**Requirement**: Pictures are to be omitted; everything else in the data must be transcribed exactly.

Source material section start

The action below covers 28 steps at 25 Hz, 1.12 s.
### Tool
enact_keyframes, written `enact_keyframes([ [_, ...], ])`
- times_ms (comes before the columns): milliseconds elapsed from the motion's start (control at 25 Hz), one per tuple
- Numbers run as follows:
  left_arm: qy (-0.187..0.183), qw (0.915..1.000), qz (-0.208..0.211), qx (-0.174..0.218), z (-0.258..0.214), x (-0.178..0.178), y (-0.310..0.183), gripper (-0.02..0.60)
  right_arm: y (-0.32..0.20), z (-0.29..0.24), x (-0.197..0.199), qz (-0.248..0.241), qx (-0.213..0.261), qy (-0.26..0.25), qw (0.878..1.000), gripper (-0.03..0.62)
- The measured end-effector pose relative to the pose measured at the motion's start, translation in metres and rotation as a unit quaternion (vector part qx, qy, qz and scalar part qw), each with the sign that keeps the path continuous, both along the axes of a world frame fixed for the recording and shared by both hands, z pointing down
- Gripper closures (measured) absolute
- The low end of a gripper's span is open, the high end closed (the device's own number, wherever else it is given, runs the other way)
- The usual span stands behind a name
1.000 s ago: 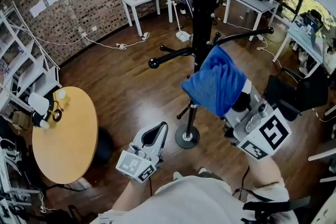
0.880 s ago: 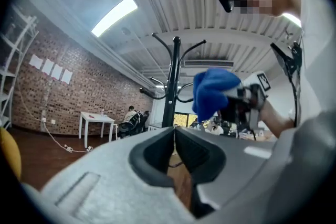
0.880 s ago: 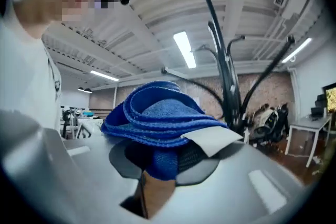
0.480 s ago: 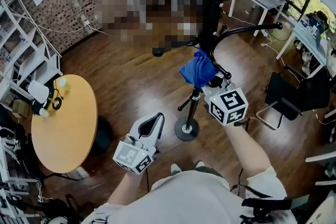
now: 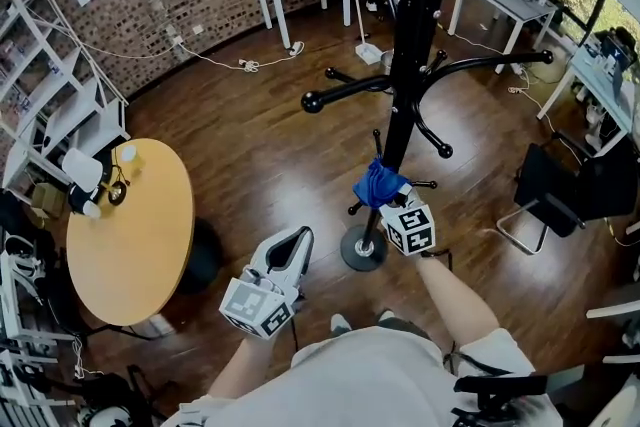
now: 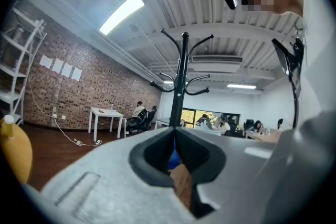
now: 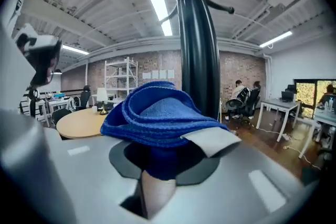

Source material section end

**Answer to the exercise**:
The action below covers 28 steps at 25 Hz, 1.12 s.
### Tool
enact_keyframes, written `enact_keyframes([ [_, ...], ])`
- times_ms (comes before the columns): milliseconds elapsed from the motion's start (control at 25 Hz), one per tuple
- Numbers run as follows:
  left_arm: qy (-0.187..0.183), qw (0.915..1.000), qz (-0.208..0.211), qx (-0.174..0.218), z (-0.258..0.214), x (-0.178..0.178), y (-0.310..0.183), gripper (-0.02..0.60)
  right_arm: y (-0.32..0.20), z (-0.29..0.24), x (-0.197..0.199), qz (-0.248..0.241), qx (-0.213..0.261), qy (-0.26..0.25), qw (0.878..1.000), gripper (-0.03..0.62)
- The measured end-effector pose relative to the pose measured at the motion's start, translation in metres and rotation as a unit quaternion (vector part qx, qy, qz and scalar part qw), each with the sign that keeps the path continuous, both along the axes of a world frame fixed for the recording and shared by both hands, z pointing down
- Gripper closures (measured) absolute
- The low end of a gripper's span is open, the high end closed (the device's own number, wherever else it is given, runs the other way)
- The usual span stands behind a name
1.000 s ago: 
0.880 s ago: 
0.880 s ago: 
0.480 s ago: 
now: 
now: 
now: 

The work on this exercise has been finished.